> _Work instruction_
Restate word for word each line from the one containing "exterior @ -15" through the end of the material, and nothing more. Drop every picture.

[Data block — start]

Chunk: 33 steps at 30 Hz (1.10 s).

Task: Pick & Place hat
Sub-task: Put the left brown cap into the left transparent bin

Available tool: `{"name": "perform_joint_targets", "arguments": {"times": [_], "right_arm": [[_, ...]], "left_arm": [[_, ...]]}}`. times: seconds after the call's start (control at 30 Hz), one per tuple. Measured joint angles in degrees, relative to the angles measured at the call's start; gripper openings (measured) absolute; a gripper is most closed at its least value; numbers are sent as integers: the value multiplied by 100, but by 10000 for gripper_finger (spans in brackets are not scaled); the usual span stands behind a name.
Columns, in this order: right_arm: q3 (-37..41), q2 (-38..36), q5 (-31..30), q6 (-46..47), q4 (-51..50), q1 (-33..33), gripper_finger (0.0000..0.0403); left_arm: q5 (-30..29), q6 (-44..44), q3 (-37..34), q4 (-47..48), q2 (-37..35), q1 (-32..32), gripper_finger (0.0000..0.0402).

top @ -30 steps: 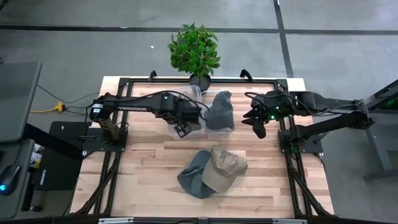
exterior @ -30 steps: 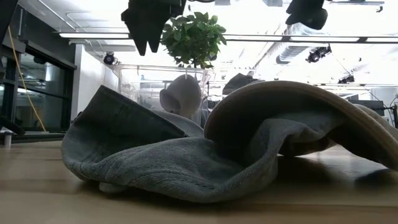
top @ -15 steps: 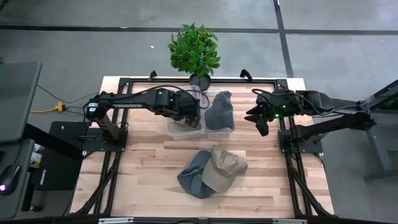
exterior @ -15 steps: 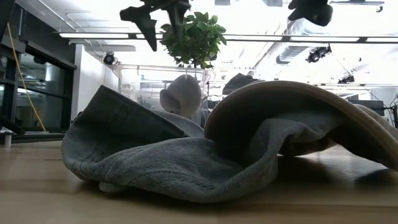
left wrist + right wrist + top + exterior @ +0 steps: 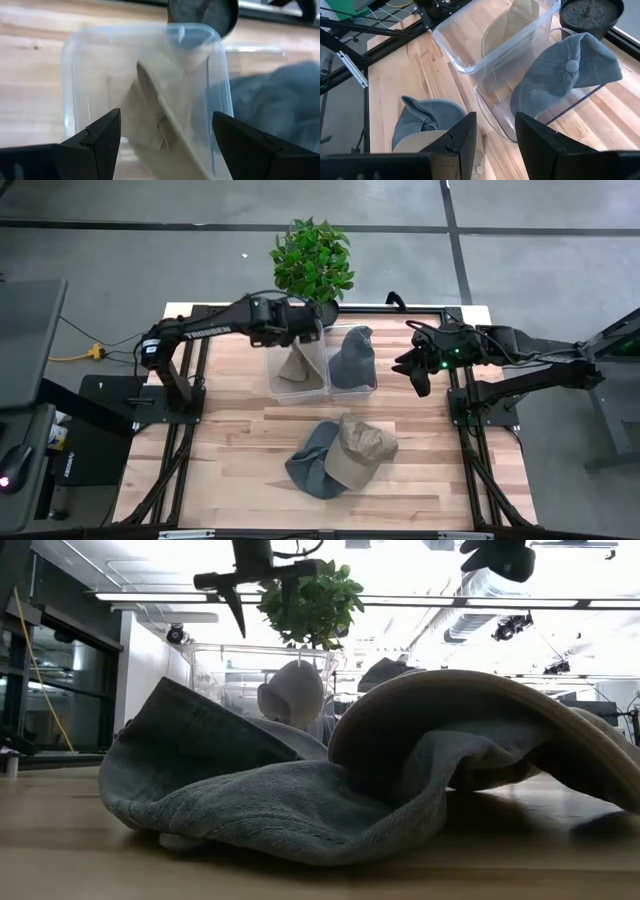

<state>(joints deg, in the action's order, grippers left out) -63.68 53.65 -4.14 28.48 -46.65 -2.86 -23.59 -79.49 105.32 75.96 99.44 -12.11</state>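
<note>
Hats, two soft caps heaped mid-desk below the bins, looked light and floppy, best pinched at the stiffer brim, while the left claw hung apart and empty above the tan-cap bin, the right claw apart and idle.

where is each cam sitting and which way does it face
High: overhead, straight down on the table; both arms show.
Low: at tabletop height, level across the grey hat; end effectors hang at its top.
Left wrist: above the clear bin holding a tan hat; open left end effector frames it.
Right wrist: looks across at both bins; right end effector shows.
Both wrist views share the clear bin and tan hat.
</note>
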Motion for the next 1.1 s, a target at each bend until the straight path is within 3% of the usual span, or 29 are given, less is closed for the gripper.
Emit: {"name": "perform_joint_targets", "arguments": {"times": [0.37,0.8,1.1], "right_arm": [[0,0,0,-24,72,-1,130],[0,0,-171,-86,83,0,130],[0,0,-171,-44,92,0,130]], "left_arm": [[293,296,-38,-366,7,-483,271],[402,58,-1178,-1155,13,145,271],[-133,-207,-1515,-1356,13,116,271]]}}
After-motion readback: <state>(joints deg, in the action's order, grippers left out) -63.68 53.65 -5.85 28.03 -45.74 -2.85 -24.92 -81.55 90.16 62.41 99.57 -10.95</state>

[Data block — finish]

> _Response to the exercise_
exterior @ -15 steps: 
left wrist + right wrist + top + exterior @ +0 steps: 

<state>(joints deg, in the action's order, grippers left out) -63.68 53.65 -4.14 28.48 -46.65 -2.86 -23.59 -79.49 105.32 75.96 99.44 -12.11</state>
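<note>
Hats, two soft caps heaped mid-desk below the bins, looked light and floppy, best pinched at the stiffer brim, while the left claw hung apart and empty above the tan-cap bin, the right claw apart and idle.

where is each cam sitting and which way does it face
High: overhead, straight down on the table; both arms show.
Low: at tabletop height, level across the grey hat; end effectors hang at its top.
Left wrist: above the clear bin holding a tan hat; open left end effector frames it.
Right wrist: looks across at both bins; right end effector shows.
Both wrist views share the clear bin and tan hat.
</note>
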Motion for the next 1.1 s, a target at each bend until the straight path is within 3% of the usual span, or 29 are given, less is closed for the gripper.
Emit: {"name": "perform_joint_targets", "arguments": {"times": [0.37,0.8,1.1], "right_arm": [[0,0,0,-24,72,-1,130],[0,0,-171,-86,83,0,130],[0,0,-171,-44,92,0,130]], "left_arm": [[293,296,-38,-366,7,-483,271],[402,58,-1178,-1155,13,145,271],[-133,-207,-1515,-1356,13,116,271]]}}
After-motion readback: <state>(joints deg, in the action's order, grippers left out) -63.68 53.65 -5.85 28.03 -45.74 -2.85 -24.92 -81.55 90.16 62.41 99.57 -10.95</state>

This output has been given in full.